## Task
Transcribe the listing below verbatim, omitting pictures.
··· The data ···
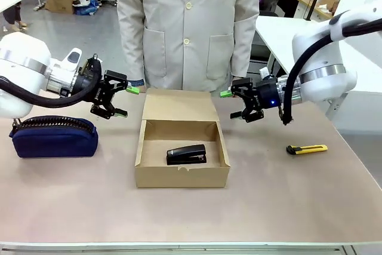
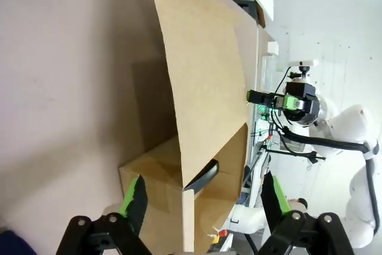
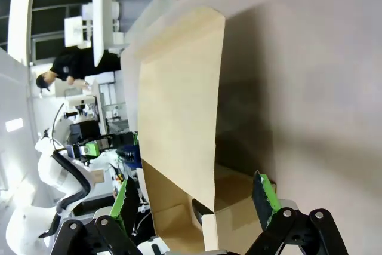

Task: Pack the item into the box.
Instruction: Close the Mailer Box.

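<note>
The black stapler (image 1: 186, 154) lies inside the open brown cardboard box (image 1: 181, 174) at the table's middle; its lid flap (image 1: 178, 105) stands up at the back. In the left wrist view the box (image 2: 156, 174) shows side-on, with a dark edge of the stapler (image 2: 206, 175) behind the flap (image 2: 203, 88). My left gripper (image 1: 124, 101) hovers open just left of the flap. My right gripper (image 1: 231, 104) hovers open just right of it. Both hold nothing. The right wrist view shows the flap (image 3: 179, 100) and box (image 3: 236, 219) between its open fingers (image 3: 265, 198).
A navy zippered pouch (image 1: 54, 136) lies at the left under my left arm. A yellow utility knife (image 1: 307, 148) lies at the right. A person in a light coat (image 1: 188, 25) stands at the far edge behind the box. Bare table (image 1: 286, 207) spreads along the front.
</note>
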Controlling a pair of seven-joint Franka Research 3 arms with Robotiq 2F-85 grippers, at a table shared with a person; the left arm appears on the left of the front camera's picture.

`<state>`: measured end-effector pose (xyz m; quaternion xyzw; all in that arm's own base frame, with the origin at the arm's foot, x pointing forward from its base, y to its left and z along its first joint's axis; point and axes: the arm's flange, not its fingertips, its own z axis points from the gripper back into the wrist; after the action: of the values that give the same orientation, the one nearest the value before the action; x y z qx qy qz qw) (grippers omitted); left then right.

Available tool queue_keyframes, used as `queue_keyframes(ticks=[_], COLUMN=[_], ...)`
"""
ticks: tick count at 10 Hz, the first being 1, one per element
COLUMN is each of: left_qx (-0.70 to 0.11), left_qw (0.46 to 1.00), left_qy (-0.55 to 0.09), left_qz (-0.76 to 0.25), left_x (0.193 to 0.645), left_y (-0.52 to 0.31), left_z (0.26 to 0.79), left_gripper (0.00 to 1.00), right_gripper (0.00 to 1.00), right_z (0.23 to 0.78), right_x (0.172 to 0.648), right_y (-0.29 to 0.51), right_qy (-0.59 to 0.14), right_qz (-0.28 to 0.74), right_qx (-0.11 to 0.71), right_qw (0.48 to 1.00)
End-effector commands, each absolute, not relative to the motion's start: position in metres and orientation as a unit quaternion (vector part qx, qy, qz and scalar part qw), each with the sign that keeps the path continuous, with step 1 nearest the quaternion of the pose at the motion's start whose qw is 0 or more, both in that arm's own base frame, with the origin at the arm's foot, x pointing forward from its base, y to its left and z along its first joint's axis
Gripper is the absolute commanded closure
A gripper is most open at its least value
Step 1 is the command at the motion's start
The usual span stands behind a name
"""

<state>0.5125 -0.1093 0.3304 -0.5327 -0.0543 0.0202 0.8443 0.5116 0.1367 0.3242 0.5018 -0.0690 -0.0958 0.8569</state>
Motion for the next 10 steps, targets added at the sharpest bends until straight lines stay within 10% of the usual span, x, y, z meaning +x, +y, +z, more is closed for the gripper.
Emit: queue_keyframes(ticks=[1, 10], left_qx=[-0.549, -0.625], left_qw=[0.833, 0.777], left_qy=[-0.068, -0.065], left_qz=[-0.019, -0.02], left_x=[0.498, 0.555], left_y=[-0.118, -0.14], left_z=[0.346, 0.262], left_gripper=[0.0, 0.0], right_gripper=[0.0, 0.0], right_z=[0.342, 0.268], right_x=[0.495, 0.561], right_y=[0.134, 0.17], right_qy=[-0.073, 0.018], right_qz=[-0.085, -0.054], right_qx=[0.509, 0.581], right_qw=[0.853, 0.812])
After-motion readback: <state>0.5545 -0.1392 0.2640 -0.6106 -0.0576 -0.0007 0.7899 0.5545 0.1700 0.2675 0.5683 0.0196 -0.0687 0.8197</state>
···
## Expected answer
Task: Pack the item into the box.
Instruction: Close the Mailer Box.

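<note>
The black stapler (image 1: 186, 154) lies inside the open brown cardboard box (image 1: 181, 174) at the table's middle; its lid flap (image 1: 178, 105) stands up at the back. In the left wrist view the box (image 2: 156, 174) shows side-on, with a dark edge of the stapler (image 2: 206, 175) behind the flap (image 2: 203, 88). My left gripper (image 1: 124, 101) hovers open just left of the flap. My right gripper (image 1: 231, 104) hovers open just right of it. Both hold nothing. The right wrist view shows the flap (image 3: 179, 100) and box (image 3: 236, 219) between its open fingers (image 3: 265, 198).
A navy zippered pouch (image 1: 54, 136) lies at the left under my left arm. A yellow utility knife (image 1: 307, 148) lies at the right. A person in a light coat (image 1: 188, 25) stands at the far edge behind the box. Bare table (image 1: 286, 207) spreads along the front.
</note>
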Controlling a pair of seven-joint Franka Research 3 arms with Robotiq 2F-85 grippers, at a table shared with a person; the left arm appears on the left of the front camera's picture.

`<state>`: measured end-effector pose (xyz m; quaternion xyzw; all in that arm's own base frame, with the origin at the arm's foot, x pointing forward from its base, y to its left and z along its first joint's axis; point and axes: the arm's flange, not its fingertips, its own z axis points from the gripper back into the wrist; after the action: of the values that give the same orientation, the one nearest the value before the action; x y z qx qy qz qw) (grippers omitted); left then right.

Available tool queue_keyframes, used as `queue_keyframes(ticks=[_], COLUMN=[_], ...)`
"""
ticks: tick count at 10 Hz, the first being 1, one per element
COLUMN is each of: left_qx (-0.70 to 0.11), left_qw (0.46 to 1.00), left_qy (-0.55 to 0.09), left_qz (-0.76 to 0.25), left_x (0.193 to 0.645), left_y (-0.52 to 0.31), left_z (0.26 to 0.79), left_gripper (0.00 to 1.00), right_gripper (0.00 to 1.00), right_z (0.23 to 0.78), right_x (0.172 to 0.648), right_y (-0.29 to 0.51), right_qy (-0.59 to 0.14), right_qz (-0.28 to 0.74), right_qx (-0.11 to 0.71), right_qw (0.48 to 1.00)
End-effector commands, each absolute, not relative to the motion's start: position in metres and orientation as a unit quaternion (vector part qx, qy, qz and scalar part qw), each with the sign that keeps the path continuous, with step 1 nearest the quaternion of the pose at the motion's start whose qw is 0 or more, both in that arm's own base frame, with the origin at the arm's foot, x pointing forward from its base, y to its left and z along its first joint's axis
Gripper is the absolute commanded closure
A gripper is most open at its least value
Step 1 is the command at the motion's start
The usual span stands behind a name
"""

<state>0.5125 -0.1093 0.3304 -0.5327 -0.0543 0.0202 0.8443 0.5116 0.1367 0.3242 0.5018 -0.0690 -0.0958 0.8569</state>
Motion for the next 10 steps, targets added at the sharpest bends until straight lines stay within 10% of the usual span, x, y, z meaning +x, +y, +z, more is closed for the gripper.
Emit: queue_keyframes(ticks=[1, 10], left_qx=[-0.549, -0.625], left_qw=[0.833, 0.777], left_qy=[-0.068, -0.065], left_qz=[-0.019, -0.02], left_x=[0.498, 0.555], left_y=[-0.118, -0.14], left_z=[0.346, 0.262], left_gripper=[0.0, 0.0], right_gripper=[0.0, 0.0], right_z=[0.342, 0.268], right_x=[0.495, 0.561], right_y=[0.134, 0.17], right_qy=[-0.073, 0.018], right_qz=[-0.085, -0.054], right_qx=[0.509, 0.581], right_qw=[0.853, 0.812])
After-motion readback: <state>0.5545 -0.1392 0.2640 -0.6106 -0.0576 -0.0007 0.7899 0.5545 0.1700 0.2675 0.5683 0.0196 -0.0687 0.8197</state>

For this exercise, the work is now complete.